Ideas for improvements and new features in EventStoreDB, client libraries, and database extensions.
One of the main concerns developers have about impoementing Event Sourcing is so-called "eventual consistency". It means that when a system implements one or more query models either in ESDB using custom projections or in other databases using catch-up subscriptions, it takes a bit of time until those query models get updated after an append transaction on a stream.
If the system behaviour involves retrieving data from a query model right after the transaction is executed, it most likely retrieve stale data because the query model hasn't been updated yet.
Defining policies that list downstream data propagation (custom projection, catch-up or persistent subscription) would allow eliminating this concern.
For example, a named policy could include one or more downsream data propagators by name or id. Then, when the client executes a transaction, it requests the server to ensure that the policy is satisfied.
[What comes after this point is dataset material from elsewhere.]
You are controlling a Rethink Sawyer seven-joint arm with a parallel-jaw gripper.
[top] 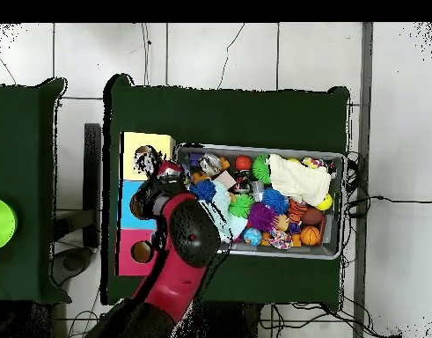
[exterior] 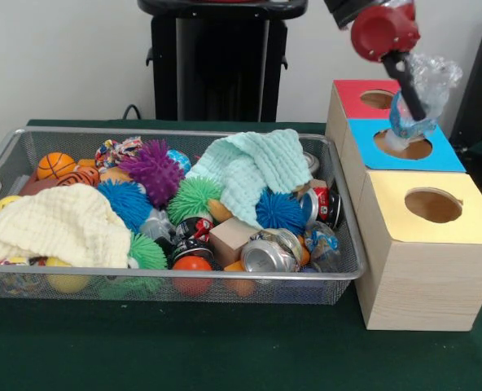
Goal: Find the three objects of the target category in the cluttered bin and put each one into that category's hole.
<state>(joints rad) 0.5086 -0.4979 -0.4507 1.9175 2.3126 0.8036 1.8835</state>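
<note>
And here's the red and black arm's claw [exterior: 416,114] pinched shut on a clear crinkled plastic bottle with a blue band [exterior: 422,94], dangling it right over the round hole in the bright blue top [exterior: 404,145] of the pale wooden box, the bottle's lower end just about at the opening! That bottle looks feather-light, thin-walled and springy, the sort that dents under a squeeze and slides on its smooth skin, so I'd say a grip across the middle of the body suits it best, firm but not crushing. Beside it sit the red-topped box [exterior: 357,96] and the yellow-topped box [exterior: 427,213], both holes clear. On the green tabletop [exterior: 184,350] the wide silver wire-mesh basket [exterior: 168,281] is packed: spiky rubber balls, dented drink cans, a mint-green cloth [exterior: 253,171] and a cream cloth [exterior: 58,224] draped over whatever lies beneath. Any further bottles are tough to pick out; something clear glints near the right front corner, but I can't call it. From above the arm covers the blue top and the bottle entirely
</note>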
It means that the server will execute the transaction, but won't acknowledge it to the client until all the downstream data propagators listed in the policy have passed the transaction's commit position. When the policy is satisfied, the server acknowledges the transaction to the client.
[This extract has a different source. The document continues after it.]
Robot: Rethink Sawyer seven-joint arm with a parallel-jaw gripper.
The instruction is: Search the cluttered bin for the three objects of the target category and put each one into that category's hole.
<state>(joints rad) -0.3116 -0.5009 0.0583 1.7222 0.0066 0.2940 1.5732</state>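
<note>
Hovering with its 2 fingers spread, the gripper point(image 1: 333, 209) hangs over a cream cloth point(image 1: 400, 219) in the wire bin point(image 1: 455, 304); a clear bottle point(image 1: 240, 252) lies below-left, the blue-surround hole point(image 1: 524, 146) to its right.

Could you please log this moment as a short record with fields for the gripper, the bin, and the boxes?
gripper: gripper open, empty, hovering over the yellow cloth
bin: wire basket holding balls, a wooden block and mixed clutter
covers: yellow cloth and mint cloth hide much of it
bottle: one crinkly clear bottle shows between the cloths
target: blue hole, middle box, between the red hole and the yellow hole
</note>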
The main implementation concern here are:
Transaction awareness across the cluster when the leader changes. It could be that data propagation takes several seconds, and while the server (leader) is waiting, an election is triggered, and the cluster gets a new leader, which is unaware of the pending acknowledgement.
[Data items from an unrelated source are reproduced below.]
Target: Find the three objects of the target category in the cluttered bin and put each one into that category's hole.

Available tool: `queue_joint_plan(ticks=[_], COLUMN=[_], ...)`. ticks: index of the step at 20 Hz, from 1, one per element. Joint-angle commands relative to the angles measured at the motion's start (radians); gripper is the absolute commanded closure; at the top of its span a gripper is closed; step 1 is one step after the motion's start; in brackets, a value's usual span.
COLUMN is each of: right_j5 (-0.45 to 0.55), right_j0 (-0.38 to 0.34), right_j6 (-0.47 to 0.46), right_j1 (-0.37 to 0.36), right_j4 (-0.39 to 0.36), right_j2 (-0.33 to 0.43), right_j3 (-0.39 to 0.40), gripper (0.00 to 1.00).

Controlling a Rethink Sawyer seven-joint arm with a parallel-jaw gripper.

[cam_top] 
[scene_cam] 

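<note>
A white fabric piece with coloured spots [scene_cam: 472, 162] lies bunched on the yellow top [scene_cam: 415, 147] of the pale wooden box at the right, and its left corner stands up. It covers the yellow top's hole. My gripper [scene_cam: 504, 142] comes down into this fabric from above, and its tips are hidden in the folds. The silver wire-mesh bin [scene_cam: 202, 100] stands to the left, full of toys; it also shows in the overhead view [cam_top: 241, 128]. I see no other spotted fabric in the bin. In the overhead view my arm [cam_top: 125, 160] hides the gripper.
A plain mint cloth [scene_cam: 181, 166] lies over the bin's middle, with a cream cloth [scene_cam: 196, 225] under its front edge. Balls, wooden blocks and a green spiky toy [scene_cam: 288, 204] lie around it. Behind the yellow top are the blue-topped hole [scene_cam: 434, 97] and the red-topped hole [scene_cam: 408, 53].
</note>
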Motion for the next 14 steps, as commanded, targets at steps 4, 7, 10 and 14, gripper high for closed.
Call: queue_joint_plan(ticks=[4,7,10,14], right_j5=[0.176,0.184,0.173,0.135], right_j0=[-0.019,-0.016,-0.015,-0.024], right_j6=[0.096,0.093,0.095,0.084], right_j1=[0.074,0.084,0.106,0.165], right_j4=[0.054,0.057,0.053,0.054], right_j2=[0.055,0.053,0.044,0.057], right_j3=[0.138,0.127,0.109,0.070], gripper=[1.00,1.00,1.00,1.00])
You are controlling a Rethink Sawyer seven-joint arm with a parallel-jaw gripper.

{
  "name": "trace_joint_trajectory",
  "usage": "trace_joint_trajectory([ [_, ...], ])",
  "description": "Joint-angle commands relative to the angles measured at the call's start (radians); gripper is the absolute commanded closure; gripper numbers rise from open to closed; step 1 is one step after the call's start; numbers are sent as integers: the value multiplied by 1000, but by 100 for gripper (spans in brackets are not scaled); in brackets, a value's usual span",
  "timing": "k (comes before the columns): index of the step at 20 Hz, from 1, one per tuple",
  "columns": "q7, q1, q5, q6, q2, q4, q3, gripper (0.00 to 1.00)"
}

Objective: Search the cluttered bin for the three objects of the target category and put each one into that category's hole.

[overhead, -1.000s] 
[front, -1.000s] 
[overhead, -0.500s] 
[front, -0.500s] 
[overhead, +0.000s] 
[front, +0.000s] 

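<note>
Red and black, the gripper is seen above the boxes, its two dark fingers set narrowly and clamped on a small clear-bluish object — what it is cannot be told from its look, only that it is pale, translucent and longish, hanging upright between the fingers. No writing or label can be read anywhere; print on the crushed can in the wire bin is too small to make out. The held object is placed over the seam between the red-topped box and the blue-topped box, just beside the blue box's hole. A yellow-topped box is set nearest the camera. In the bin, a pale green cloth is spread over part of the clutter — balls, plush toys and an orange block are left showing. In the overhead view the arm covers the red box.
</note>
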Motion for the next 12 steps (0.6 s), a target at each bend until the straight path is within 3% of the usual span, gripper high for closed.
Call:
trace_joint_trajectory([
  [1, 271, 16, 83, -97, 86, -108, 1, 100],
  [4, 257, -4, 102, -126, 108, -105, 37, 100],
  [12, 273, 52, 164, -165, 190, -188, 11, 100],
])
Severe delays in downstream propagation can cause long acknowledgement times. Essentially, the transaction can timeout, but the append operation has already been executed and cannot be reverted. It means that the append operation has been completed but the policy condition wasn't fulfilled before the operation timed out. Potentially, this issue can be mitigated by returning a timeout error where the policy conditions are explained (i.e. two of three propagators completed the work but one hasn't) so the user can decide how to deal with that. Eventually, the data will be propagated anyway.
Poison messages can cause downstream query model updtes to crash in a loop, so transactions with consistency policies would never be acknowledged, and the system eventually halts. Today, if one subscription has an issue like that, the problem is isolated there. With consistency policies, both read and write operations will be affected. The issue might be less relevant because using consistency policies is a user's choice, and without using them everything will work as today.
Looks good ,
I think we should stress out very explicitly that it is not a transactional behavior between Append & downstream consumption.
so in the research bit one of the requirement should be that there must be a timeout and that it can not be "too" long .
Dependency on clients:
the append response will probably need to be changed to inform about the append & downstream consistency
something like
(Appended, Consumer Consistent)
(Appended , Consumer Consistency Timeout)
( Not Appended, _ )